> _PROBLEM STATEMENT_: Keep only the lines from the start of the data through the line containing "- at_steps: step", and output them exactly.

- Opening Delimiter -

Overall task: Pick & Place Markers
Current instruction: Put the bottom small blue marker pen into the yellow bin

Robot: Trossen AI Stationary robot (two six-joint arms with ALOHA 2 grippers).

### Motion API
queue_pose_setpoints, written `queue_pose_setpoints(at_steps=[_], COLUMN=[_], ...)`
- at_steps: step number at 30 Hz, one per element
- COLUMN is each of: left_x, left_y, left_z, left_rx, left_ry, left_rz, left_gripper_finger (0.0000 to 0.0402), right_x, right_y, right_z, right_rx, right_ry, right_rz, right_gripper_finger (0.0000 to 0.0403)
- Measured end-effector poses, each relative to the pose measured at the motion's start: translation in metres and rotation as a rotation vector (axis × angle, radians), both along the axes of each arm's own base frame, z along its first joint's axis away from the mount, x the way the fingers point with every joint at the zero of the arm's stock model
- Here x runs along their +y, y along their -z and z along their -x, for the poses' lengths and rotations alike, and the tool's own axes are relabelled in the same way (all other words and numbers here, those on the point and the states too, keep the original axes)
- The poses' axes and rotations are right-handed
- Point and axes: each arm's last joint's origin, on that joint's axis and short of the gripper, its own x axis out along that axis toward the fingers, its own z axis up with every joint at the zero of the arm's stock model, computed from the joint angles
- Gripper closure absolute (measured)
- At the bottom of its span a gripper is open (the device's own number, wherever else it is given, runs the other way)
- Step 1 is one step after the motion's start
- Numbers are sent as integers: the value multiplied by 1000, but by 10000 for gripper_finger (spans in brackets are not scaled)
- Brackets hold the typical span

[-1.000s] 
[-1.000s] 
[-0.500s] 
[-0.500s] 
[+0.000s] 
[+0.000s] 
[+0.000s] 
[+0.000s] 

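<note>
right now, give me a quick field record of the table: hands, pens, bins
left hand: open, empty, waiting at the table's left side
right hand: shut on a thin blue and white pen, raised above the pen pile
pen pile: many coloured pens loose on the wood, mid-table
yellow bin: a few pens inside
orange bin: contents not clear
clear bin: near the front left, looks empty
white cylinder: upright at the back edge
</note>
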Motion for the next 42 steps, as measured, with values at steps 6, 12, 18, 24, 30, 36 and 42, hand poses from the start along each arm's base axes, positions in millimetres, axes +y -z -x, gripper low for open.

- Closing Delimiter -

> _OUTPUT_:
Overall task: Pick & Place Markers
Current instruction: Put the bottom small blue marker pen into the yellow bin

Robot: Trossen AI Stationary robot (two six-joint arms with ALOHA 2 grippers).

### Motion API
queue_pose_setpoints, written `queue_pose_setpoints(at_steps=[_], COLUMN=[_], ...)`
- at_steps: step number at 30 Hz, one per element

The full output has already been given.